Я больше не устраиваю с ней двойных свиданий. Отговариваюсь тем, что у моего нынешнего мальчика нет подходящих друзей. Я говорю, что мне нужно оставаться в школе после уроков, и это правда: я рисую декорации для следующих школьных танцев – пальмы и девушек в тропических юбочках.
Время от времени Корделия поджидает меня, и мне приходится идти домой вместе с ней. Она болтает безостановочно, будто все нормально, а я по большей части молчу; впрочем, я никогда не была особо разговорчива. Через некоторое время она говорит преувеличенно бодрым тоном:
– Но что я все про себя и про себя. Что у тебя новенького?
Я улыбаюсь и отвечаю:
– Ничего особенного.
Иногда она шутит:
– Ну ладно, хватит обо мне, давай поговорим о тебе. Что ты обо мне думаешь?
И я, подхватывая шутку, отвечаю:
– Ничего особенного.
Корделия проваливает все больше и больше контрольных. Но ее это, кажется, не волнует. Во всяком случае, она не хочет обсуждать эту тему. Я больше не помогаю ей с уроками – я знаю, что даже если сделаю за нее уроки, она ничего не усвоит. Она не может ни на чем сосредоточиться. Даже когда она просто разговаривает – по дороге домой – то меняет тему посреди предложения, так что за смыслом ее речей очень трудно следить. Еще она перестала за собой ухаживать и опять стала неопрятной, как много лет назад. Выбеленная прядь отросла, теперь она двуцветная, и это раздражает. На чулках у Корделии затяжки, на блузках не хватает пуговиц. Губная помада нанесена не по контуру рта.
Решено, что Корделии лучше всего опять поменять школу, и она уходит в другую. После этого она звонит мне – сперва часто, потом реже. Она говорит, что надо как-нибудь пересечься. Я не отказываюсь, но и не назначаю конкретной даты. Через некоторое время после начала беседы я говорю:
– Мне нужно идти.
Семья Корделии переезжает в другой дом, побольше, в район побогаче нашего, чуть дальше на север. В ее старый дом въезжают какие-то голландцы. Они разводят массу тюльпанов. На этом с Корделией вроде бы покончено.
Я сдаю выпускные экзамены после тринадцатого класса, один предмет за другим. Мы сидим за партами в спортзале. Листья уже полностью распустились, ирисы цветут, наступила жара; спортзал раскален, как печка, и мы сидим там, перегреваясь, и пишем, пропитываясь запахами спортсменов былых времен. Учителя зорко патрулируют проходы. Несколько девочек падают в обморок.
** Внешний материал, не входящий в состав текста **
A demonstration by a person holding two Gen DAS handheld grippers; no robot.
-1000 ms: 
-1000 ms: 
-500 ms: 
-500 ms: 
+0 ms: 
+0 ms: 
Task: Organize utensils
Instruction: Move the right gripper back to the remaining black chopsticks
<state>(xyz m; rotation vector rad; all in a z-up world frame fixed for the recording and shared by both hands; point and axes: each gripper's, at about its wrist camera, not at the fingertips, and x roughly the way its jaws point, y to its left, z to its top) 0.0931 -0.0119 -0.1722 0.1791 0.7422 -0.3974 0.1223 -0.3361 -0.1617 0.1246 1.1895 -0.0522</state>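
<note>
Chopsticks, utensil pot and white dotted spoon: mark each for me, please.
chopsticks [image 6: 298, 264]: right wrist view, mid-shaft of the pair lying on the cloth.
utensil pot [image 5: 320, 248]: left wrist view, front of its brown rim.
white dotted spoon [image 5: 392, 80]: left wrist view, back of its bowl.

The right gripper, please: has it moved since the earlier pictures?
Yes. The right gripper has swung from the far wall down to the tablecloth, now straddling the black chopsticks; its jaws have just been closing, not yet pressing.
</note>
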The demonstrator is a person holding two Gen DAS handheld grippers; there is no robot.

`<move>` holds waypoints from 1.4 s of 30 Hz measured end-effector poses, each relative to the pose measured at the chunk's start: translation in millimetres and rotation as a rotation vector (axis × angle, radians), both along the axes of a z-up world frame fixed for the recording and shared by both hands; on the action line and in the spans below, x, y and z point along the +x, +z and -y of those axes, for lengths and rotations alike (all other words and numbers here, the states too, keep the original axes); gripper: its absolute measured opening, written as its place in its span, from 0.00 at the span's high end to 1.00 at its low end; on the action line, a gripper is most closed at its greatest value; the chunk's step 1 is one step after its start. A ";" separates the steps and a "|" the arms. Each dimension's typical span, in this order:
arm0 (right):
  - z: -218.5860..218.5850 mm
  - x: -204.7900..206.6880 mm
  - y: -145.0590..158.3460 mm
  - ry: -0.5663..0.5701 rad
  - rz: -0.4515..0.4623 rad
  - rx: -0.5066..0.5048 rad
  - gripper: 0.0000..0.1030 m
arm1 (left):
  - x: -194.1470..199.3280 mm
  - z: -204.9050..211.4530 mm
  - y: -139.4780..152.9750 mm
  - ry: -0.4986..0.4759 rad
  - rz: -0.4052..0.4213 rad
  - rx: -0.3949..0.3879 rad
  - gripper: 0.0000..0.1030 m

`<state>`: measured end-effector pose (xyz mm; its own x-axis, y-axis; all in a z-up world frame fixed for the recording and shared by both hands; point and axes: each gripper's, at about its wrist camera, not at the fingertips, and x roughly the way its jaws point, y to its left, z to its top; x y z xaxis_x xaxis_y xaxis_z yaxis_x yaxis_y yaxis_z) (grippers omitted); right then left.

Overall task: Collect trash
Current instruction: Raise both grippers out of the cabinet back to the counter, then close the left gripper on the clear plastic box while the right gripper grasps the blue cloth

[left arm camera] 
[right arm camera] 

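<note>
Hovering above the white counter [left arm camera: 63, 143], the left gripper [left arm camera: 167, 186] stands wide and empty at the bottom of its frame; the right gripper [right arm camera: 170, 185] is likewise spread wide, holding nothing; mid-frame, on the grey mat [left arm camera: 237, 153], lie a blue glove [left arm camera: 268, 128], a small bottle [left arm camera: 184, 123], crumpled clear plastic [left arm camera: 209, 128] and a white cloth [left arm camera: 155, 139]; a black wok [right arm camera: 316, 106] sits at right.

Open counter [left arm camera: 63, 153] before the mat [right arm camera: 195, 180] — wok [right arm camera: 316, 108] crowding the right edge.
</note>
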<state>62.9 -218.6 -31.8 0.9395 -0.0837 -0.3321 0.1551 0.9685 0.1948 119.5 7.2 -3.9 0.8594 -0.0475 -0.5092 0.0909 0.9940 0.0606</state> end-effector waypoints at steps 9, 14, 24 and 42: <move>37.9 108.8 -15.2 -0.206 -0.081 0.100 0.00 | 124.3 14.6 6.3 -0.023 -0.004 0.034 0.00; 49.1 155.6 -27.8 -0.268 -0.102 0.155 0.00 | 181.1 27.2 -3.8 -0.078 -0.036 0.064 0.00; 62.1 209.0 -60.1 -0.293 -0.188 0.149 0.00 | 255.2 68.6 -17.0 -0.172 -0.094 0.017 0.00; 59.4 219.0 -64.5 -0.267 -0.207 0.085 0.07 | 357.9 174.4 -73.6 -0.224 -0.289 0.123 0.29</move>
Один мальчик тоже падает – потом выясняется, что он выпил стоявший в холодильнике кувшин томатного сока, в котором на самом деле была смешана «Кровавая Мэри» для бридж-клуба его матери. Когда тела выносят, я едва поднимаю взгляд от страницы.
Я знаю, что хорошо сдам оба экзамена по биологии. Я могу нарисовать что угодно: строение уха рака, человеческий глаз, гениталии лягушки, цветок львиного зева (Antirrhinum majus) в сечении. Я знаю разницу между корневищем и корневым клубеньком, я могу подробно описать процесс фотосинтеза, я знаю, как пишется Scrofulariaciae. Но посреди экзамена по ботанике меня осеняет – внезапно, как эпилептический припадок – что я не хочу быть биологом, как думала раньше. Я стану художником. Я смотрю на страницу, где обретает форму жизненный цикл гриба – от споры до плодового тела, – и понимаю это с абсолютной ясностью. Моя жизнь изменилась – бесшумно, в единый миг. Я продолжаю писать про клубни, луковицы и бобовые, будто ничего не случилось.